По гороскопу, по латитудинам планет, он был горяч и мокротен, и любовь была ему от народа простого, а не от больших и властных персон. Март знаменовал трудность в его делах ради ненавистных гонений от политичных и придворных врагов на его интересы, прибыли и характер. Март как раз и был теперь, он самый; а на Васильевском острове – враги, и придворные и политичные – всё верно. И, однако, Аригон-звездарь тут же подтверждал, что вышеупомянутые враги не могут учинить никакого действа и он останется сверху, вышний над ними, и победит все противности.

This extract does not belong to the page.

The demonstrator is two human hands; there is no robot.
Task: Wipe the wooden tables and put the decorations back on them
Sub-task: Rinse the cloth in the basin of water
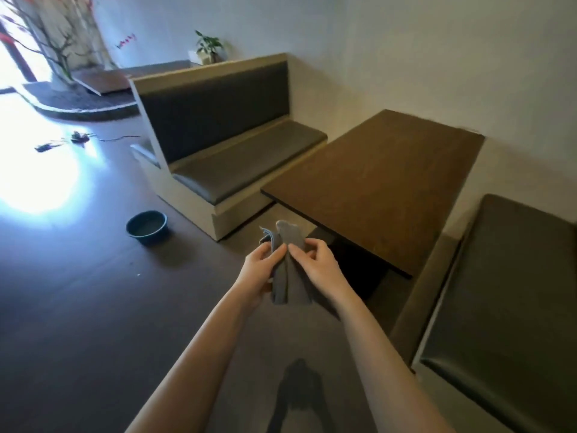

И вспомнил он опять безо всякой данной ему гороскопом причины венскую шляхтянку, от которой был счастлив, потому что не только был её любитель, но и любим ею. Была гладкая, чернобровая, неверные глаза, и губы надуты. И та гладкая, та чванная шляхтянка – она в Вене, а он в Санктпетерсбурке, и их обоих, как верёвочкой, тянет друг к другу, по всей географии – и это есть государственный союз с Веною, всем нужный и полезный. Он без неё жить не может. И того не понимают. Да что уж! Полно. И тому не быть.
А в этом году, говорил звездарь, Сатурн обретается при конце Меркурия. Смертная ненависть министра и его лукавство. Немилость вышних. Замешание. И победа. И жизнь будет расширяться, в добром счастье, до пятидесяти лет и более.
И всё то – обман, и даром плачены деньги.
А венская шляхтянка далеко, и что она теперь делает? Она в приятных беседах или лежит больная. А вот что с ним завтра будет – этого гороскоп не знает. Он подошёл к окну, увидел: олово, ветки, грязь, дымный воздух, и как будто кто там копошится внизу.